Your goal: When you copy the listing, skip the images and return each line verbatim.

Data excerpt:
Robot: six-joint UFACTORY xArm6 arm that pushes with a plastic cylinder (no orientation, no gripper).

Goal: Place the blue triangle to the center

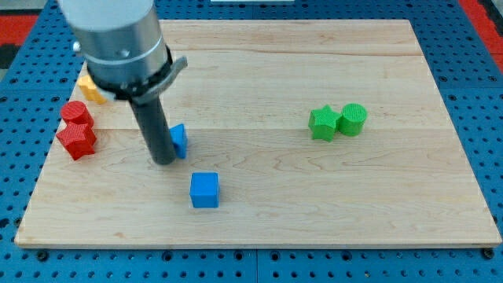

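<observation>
The blue triangle [180, 139] lies on the wooden board [267, 212] left of the middle, partly hidden behind my rod. My tip [163, 160] rests on the board right against the triangle's left side. A blue cube [205, 189] sits below and to the right of the tip, apart from it.
A red cylinder [76, 113] and a red star-shaped block [76, 139] sit together at the board's left edge. A yellow block [91, 89] lies above them, partly hidden by the arm. A green star [323, 123] and green cylinder [353, 119] touch at the right.
</observation>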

Exercise solution:
Robot: six-joint UFACTORY xArm6 arm that pushes with a plastic cylinder (no orientation, no gripper).

Goal: Place the blue triangle to the center


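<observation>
The blue triangle [180, 139] lies on the wooden board [267, 212] left of the middle, partly hidden behind my rod. My tip [163, 160] rests on the board right against the triangle's left side. A blue cube [205, 189] sits below and to the right of the tip, apart from it.
A red cylinder [76, 113] and a red star-shaped block [76, 139] sit together at the board's left edge. A yellow block [91, 89] lies above them, partly hidden by the arm. A green star [323, 123] and green cylinder [353, 119] touch at the right.
</observation>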

This output has been given in full.